How to Freeze Pumpkin Puree
You can freeze your pureed pumpkin. Measure it out into the amounts you use in recipes. Pumpkin Pie usually calls for 1 3/4 cup pureed pumpkin. Many of my recipes call for a cup of pumpkin, so I divided my puree into 4 baggies with 1 cup of pumpkin each. My 3 1/2 pound pumpkin produced a little over 4 cups of pumpkin puree.
Printable Recipe for Pumpkin Puree
Pumpkin Puree Recipe
Ingredients
- 1 sugar pumpkin
Instructions
- Preheat the oven to 375 degrees and cover a baking sheet with foil.
- Cut the pumpkin in half crosswise.
- Scoop out the seeds.
- Place the pumpkin halves cut side down on the baking sheet.
- Bake at 375 degrees for 45 minutes or until the skin darkens and it can easily be pierced by a fork.
- Remove from the oven and let cool.
- Remove the skin.
- Place one half of the pumpkin in a bowl, blender or food processor and puree until smooth.
- Repeat with the remaining pumpkin.
- If using in baked goods, place the pumpkin in cheesecloth and squeeze out the excess liquid.

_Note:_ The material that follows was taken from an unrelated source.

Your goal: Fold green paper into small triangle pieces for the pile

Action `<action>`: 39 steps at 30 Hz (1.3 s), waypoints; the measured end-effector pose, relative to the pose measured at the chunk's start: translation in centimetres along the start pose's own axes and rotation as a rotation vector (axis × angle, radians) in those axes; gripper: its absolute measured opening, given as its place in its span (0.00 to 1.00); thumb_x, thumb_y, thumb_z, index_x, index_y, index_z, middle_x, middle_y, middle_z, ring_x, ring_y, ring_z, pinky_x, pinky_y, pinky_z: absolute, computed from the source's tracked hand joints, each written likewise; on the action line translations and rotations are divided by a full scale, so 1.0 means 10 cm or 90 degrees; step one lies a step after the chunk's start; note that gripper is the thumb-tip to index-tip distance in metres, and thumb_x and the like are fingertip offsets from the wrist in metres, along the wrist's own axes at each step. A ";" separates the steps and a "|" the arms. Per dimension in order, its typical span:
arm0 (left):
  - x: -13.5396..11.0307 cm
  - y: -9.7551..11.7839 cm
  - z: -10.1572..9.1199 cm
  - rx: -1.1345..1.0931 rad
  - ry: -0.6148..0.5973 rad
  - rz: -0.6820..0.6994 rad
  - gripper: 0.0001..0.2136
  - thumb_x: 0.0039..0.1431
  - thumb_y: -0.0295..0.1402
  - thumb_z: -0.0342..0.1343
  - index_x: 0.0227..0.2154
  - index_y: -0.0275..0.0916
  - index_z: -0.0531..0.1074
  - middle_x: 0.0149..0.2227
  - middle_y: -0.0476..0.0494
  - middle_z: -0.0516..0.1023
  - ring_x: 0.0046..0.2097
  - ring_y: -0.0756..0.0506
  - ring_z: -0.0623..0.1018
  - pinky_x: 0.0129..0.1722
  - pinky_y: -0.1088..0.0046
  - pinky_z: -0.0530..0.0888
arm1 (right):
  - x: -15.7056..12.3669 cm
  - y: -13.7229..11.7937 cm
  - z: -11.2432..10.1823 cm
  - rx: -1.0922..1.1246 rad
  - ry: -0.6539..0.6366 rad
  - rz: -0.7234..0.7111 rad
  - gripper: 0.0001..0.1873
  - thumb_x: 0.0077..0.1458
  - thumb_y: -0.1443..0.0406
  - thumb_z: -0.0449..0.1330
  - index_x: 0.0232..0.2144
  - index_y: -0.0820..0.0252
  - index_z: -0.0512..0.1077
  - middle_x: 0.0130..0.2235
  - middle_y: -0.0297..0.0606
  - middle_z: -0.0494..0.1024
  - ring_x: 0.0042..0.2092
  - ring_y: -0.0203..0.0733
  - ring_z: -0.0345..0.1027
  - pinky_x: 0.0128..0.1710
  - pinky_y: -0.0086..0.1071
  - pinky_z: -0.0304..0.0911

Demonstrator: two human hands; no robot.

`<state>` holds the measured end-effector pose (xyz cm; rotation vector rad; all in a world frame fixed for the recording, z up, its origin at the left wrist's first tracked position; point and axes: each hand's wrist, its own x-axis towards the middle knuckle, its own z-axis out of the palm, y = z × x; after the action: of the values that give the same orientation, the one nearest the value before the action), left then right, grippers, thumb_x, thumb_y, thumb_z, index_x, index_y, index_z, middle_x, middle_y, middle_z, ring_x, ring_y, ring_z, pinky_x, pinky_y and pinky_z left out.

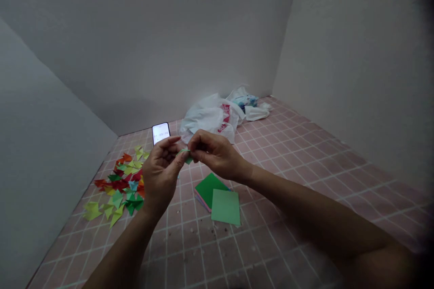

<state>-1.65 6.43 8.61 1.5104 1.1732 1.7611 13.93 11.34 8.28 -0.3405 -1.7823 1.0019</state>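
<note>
A small folded piece of light green paper [188, 160] is held up between both hands, above the tiled surface. My left hand [162, 167] pinches its left side between thumb and fingers. From the right, my right hand [217, 153] grips the other edge with thumb and forefinger, so part of the paper is hidden. Below the hands lies a stack of square paper [210, 189], dark green on top with pink and other edges showing. One light green sheet [225, 207] overlaps its front right corner.
Many folded paper pieces [118, 185] in yellow, red, orange, green and blue lie left of my left hand. Behind it a lit phone [160, 132] leans upright. White plastic bags [206, 115] sit against the back wall [190, 40]. Pink tiles [305, 167] cover the surface.
</note>
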 end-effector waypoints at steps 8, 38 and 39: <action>-0.01 0.01 -0.04 0.066 -0.060 -0.049 0.04 0.57 0.31 0.64 0.29 0.38 0.78 0.27 0.50 0.80 0.29 0.51 0.77 0.32 0.77 0.75 | 0.00 0.01 0.00 -0.029 0.022 -0.003 0.04 0.59 0.71 0.59 0.34 0.60 0.66 0.30 0.30 0.69 0.30 0.32 0.63 0.31 0.28 0.59; 0.06 -0.25 -0.01 -0.107 -0.143 -0.239 0.12 0.48 0.39 0.69 0.24 0.37 0.73 0.22 0.52 0.70 0.22 0.54 0.66 0.21 0.79 0.63 | 0.05 0.17 -0.15 0.001 -0.132 0.227 0.11 0.56 0.69 0.59 0.23 0.61 0.64 0.22 0.25 0.64 0.24 0.28 0.61 0.23 0.25 0.57; 0.05 -0.25 0.00 -0.122 -0.133 -0.245 0.13 0.47 0.39 0.70 0.24 0.37 0.73 0.21 0.53 0.69 0.21 0.55 0.65 0.20 0.79 0.62 | 0.05 0.17 -0.15 0.003 -0.137 0.223 0.11 0.56 0.69 0.59 0.23 0.61 0.64 0.22 0.25 0.64 0.24 0.28 0.61 0.23 0.25 0.57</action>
<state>-2.07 8.04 6.69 1.2271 1.0714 1.3800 14.66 13.40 7.57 -0.5739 -1.9525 1.3298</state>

- Use the pumpkin puree in a recipe, or freeze it for future use.
Cz says
I have never drained my pumpkin puree. I freeze and use for baking no problem.
Dawn says
I used my pumpkin Juice strained from my puree to make a Pumpkin Cinnamon Jelly.. I put about 6 cinnamon sticks in the juice I had about 7 cups and brought it to a simmer for about 10 mins. Then strained the juice to get the small pieces of Cinnamon out of the juice. Then follow the Sure-jell box and use the grape juice recipe for this Pumpkin Cinnamon Jelly. Its very pretty and my family loved it.
Olga says
HELP!!!!!! My puree is super thin and watery. When I squeeze through cheese cloth the pumpkin comes out too. I’ve never had this problem before. I don’t use the round orange pumpkins, I use the turbine ones. I’m so upset, I wasted all the time roasting blending and then this happens.
Alea Milham says
The recipe is for baking pumpkins, so the puree will be different if you use a different type of pumpkin. You can try squeezing the puree through a thin white flour sack towel. The flour sack is thicker than cheesecloth, so it should keep the pumpkin from coming out.
Margery says
Any ideas as to what one can do with the liquid from the purée?
Kathy says
Someone above mentioned useing the liquid for jelly
Peggy says
How long can it stay in the freezer?
Laurie says
The image of the pumpkin and the recipe/directions were inspiring! I made the purée yesterday, placed it in a flour sack type dish towel to squeeze out the liquid and hung it over the kitchen faucet overnight to drain any residue liquid. In the morning it was quite dry so I scooped it evenly into 2 quart bags, labeled them and flattened them nicely so they will stack into the freezer well. So, 2 pumpkins, 2 pies. Was so satisfying will probably do it again for 2-4 more pies for the year. Thanks, was fun!
Sal says
What is the puree is too liquidy ? What should I do if I want to make a pie with it ?
Alea Milham says
Strain it to remove the excess liquid. You can put it in cheesecloth or a thin white “floursack” dishcloth. Then squeeze out the excess liquid.